---
library_name: peek
license: cc-by-nc-sa-4.0
pipeline_tag: other
tags:
- video
- frame-selection
- frame-sampling
- video-captioning
- knowledge-distillation
- video-language-model
---

# PEEK: Picking Essential frames via Efficient Knowledge distillation

This repository hosts the **pretrained weights** for [**PEEK: Picking Essential frames via Efficient Knowledge distillation**](https://arxiv.org/abs/2605.31029), a query-free frame selector for low-budget video captioning.

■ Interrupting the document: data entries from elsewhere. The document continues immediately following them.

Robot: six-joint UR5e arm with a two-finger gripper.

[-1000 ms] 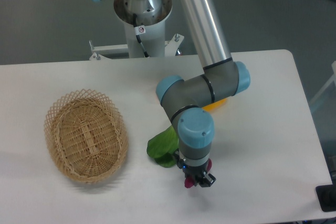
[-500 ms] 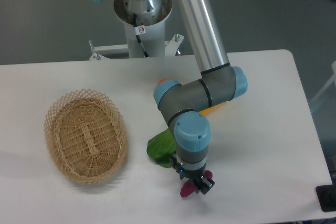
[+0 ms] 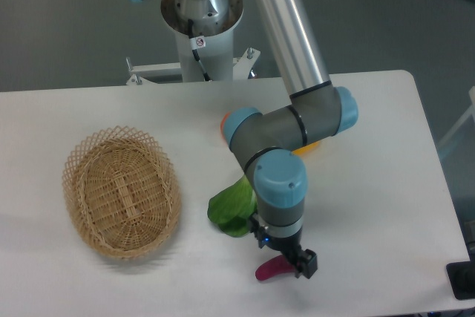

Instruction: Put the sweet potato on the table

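Resting on the table (image 3: 386,206) now, your sweet potato (image 3: 270,269) shows more than before.
It lies roughly left-right, beside the gripper (image 3: 300,266); grip state unclear.

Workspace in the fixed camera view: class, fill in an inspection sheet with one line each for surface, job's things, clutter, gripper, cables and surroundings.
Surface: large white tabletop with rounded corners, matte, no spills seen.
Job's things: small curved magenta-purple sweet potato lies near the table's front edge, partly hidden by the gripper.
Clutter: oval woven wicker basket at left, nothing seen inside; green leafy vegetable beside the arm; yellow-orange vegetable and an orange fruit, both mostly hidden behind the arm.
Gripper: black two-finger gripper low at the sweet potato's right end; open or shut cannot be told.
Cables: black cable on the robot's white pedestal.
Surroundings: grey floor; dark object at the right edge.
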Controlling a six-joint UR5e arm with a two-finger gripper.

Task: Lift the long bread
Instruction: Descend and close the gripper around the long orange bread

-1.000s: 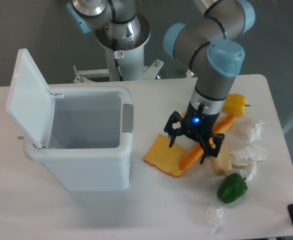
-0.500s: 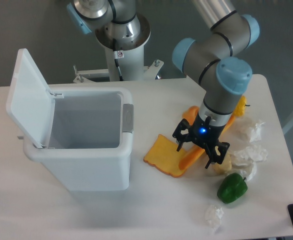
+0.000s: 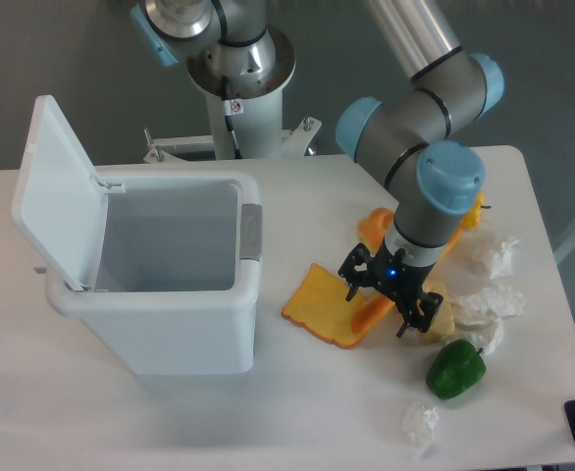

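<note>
The long bread (image 3: 371,314) is a slim orange stick lying slantwise on the table, its lower end resting on the flat toast slice (image 3: 320,305). Most of its length is hidden under my arm and gripper. My gripper (image 3: 389,304) hangs low right over the stick's lower half, fingers spread open on either side of it, one finger toward the toast and one toward the pale roll (image 3: 435,318). Nothing is gripped.
A white bin (image 3: 160,275) with its lid up stands at the left. A green pepper (image 3: 455,369) lies just below the gripper, a yellow pepper (image 3: 472,208) behind the arm, an orange item (image 3: 372,224) beside the arm, and crumpled white paper (image 3: 492,306) at the right.
The gripper has shifted slightly right and down toward the stick, and its wrist has tilted. The foods have stayed in place.
</note>
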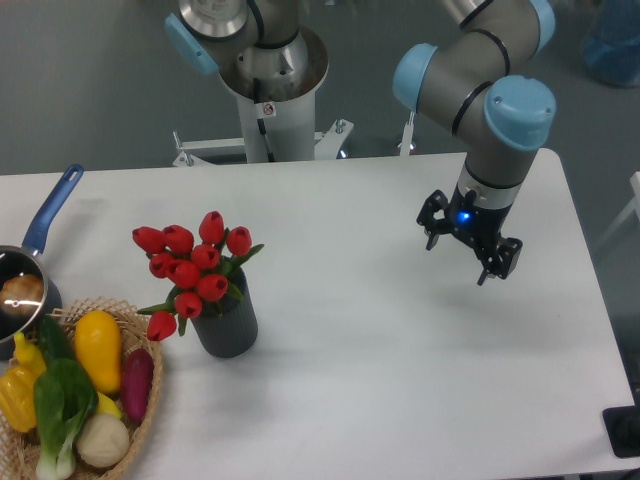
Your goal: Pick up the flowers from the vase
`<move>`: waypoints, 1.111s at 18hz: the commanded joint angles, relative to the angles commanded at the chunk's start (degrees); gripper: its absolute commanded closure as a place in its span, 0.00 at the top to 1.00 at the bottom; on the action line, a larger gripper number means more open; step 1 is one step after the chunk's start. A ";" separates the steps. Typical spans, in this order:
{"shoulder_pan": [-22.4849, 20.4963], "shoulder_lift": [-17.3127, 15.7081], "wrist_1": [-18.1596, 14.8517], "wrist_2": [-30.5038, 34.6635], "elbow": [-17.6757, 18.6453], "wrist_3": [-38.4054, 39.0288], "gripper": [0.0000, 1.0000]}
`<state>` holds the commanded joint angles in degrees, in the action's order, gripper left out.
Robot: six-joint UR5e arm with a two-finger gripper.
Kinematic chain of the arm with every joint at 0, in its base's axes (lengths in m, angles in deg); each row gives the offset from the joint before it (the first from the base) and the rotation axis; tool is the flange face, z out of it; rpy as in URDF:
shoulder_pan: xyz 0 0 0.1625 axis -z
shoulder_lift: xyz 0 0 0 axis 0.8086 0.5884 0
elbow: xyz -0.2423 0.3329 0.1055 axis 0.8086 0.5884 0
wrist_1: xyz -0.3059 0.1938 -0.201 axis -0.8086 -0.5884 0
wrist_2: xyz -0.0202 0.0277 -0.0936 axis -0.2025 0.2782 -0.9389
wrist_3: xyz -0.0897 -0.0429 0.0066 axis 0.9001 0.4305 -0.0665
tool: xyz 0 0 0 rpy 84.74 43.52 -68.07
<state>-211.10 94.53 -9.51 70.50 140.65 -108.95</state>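
A: Lighting even, bright, diffuse overhead. White table point(380, 330) not blown out.
B: Shadows?
A: Soft, faint, under the vase point(225, 325) and the gripper point(468, 248). Slightly soft focus overall, mild noise, no glare.

there is just one camera, so no second view shares anything with it. it sits high up on the side of the white table point(380, 400) across from the robot's base point(268, 100), and it looks down at a slant. it stands far enough back to take in almost the whole top. the left edge cuts off the pot point(25, 285) and the basket point(150, 400).
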 joint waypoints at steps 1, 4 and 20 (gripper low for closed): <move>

- **Project Page:** https://www.killian-steunou.com/peek
- **Code (Apache-2.0):** https://github.com/momentslab/peek
- **Weights (this repo, CC-BY-NC-SA-4.0):** `peek_base.safetensors`

## What this is

PEEK receives only video frames at inference time. Given a budget of `k` frames it predicts per-frame relevance scores and returns the selected frames in temporal order, ready to be forwarded to a downstream Video-Language Model.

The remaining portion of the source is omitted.